Work required >> For each line of the listing that holds "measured", show the full line.

Supplied material >>
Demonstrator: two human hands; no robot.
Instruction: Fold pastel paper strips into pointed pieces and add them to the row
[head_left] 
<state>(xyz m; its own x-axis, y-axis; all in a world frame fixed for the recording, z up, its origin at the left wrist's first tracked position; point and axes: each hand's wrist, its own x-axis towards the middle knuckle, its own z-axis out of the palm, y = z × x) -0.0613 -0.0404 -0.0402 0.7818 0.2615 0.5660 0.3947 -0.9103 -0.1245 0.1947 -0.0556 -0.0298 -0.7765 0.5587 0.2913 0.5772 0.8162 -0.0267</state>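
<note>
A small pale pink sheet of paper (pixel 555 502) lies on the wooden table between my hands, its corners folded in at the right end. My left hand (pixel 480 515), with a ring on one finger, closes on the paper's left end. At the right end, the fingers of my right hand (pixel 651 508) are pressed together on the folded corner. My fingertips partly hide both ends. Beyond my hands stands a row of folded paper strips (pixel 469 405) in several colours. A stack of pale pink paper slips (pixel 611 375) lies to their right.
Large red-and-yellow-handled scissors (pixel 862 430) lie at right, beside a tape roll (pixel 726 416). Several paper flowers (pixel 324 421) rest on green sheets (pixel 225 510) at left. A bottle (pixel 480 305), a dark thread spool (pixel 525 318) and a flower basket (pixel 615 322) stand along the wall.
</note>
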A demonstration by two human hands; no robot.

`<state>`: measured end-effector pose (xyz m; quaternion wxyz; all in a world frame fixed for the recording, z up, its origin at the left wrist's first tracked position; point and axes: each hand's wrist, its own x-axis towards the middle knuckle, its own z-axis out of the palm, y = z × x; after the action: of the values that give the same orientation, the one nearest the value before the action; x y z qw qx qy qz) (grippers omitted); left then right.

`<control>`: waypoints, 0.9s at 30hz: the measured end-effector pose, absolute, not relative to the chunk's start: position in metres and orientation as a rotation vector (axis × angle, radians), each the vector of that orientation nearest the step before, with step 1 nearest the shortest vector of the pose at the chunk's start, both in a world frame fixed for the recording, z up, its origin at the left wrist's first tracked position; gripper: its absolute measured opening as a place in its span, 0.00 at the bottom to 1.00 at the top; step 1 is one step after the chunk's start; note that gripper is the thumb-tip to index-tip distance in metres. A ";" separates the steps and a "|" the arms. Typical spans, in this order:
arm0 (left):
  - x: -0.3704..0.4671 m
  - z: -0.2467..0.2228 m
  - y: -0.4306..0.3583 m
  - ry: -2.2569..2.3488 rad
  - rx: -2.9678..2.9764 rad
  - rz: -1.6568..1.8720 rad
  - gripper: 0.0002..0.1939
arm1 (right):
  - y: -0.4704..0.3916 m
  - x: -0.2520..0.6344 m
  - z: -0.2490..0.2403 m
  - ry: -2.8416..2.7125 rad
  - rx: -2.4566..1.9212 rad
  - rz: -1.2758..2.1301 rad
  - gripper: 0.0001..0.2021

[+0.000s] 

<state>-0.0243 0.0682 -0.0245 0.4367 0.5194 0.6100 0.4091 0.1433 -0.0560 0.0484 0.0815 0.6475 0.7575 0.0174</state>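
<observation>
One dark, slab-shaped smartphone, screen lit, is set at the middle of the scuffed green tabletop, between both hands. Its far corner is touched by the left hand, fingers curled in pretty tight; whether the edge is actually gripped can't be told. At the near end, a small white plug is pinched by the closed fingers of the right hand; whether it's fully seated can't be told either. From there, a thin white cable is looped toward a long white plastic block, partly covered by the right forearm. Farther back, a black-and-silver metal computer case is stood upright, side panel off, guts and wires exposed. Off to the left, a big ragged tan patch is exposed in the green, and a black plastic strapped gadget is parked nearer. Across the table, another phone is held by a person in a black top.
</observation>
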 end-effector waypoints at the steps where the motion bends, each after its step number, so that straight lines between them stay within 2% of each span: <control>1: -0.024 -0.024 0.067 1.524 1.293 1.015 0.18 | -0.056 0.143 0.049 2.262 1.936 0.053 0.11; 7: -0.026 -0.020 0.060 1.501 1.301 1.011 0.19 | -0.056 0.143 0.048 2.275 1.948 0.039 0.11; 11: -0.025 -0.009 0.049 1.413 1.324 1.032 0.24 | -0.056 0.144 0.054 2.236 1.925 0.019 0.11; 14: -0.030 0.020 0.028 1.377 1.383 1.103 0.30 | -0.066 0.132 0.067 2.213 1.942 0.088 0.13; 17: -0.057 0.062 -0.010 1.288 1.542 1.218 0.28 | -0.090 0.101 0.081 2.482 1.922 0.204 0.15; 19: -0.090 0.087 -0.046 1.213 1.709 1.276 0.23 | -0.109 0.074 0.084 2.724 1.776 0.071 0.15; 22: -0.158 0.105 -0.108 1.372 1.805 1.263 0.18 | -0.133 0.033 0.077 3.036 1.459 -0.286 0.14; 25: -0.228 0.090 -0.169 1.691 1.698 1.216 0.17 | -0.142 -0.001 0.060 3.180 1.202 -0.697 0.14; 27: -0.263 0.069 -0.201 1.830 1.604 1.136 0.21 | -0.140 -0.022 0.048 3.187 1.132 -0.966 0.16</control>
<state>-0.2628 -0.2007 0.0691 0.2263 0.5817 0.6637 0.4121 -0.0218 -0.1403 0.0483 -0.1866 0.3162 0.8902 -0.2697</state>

Answer space >>
`<state>`: measured end-effector pose (xyz m; quaternion wxyz; all in a world frame fixed for the recording, z up, its origin at the left wrist's first tracked position; point and axes: each hand's wrist, its own x-axis towards the middle knuckle, its own z-axis out of the palm, y = z × x; after the action: of the values that give the same orientation, the one nearest the value before the action; x y z qw qx qy qz) (grippers omitted); left then right.
`<control>`: waypoints, 0.9s at 30hz: the measured end-effector pose, absolute, not relative to the chunk's start: position in metres and orientation as a rotation vector (axis × angle, radians), each the vector of that orientation nearest the step before, with step 1 nearest the shortest vector of the pose at the chunk's start, both in a world frame fixed for the recording, z up, its origin at the left wrist's first tracked position; gripper: its absolute measured opening as a place in its span, 0.00 at the bottom to 1.00 at the top; step 1 is one step after the chunk's start; note that gripper is the thumb-tip to index-tip distance in metres. A ";" separates the steps and a "|" the arms. Typical spans, in this order:

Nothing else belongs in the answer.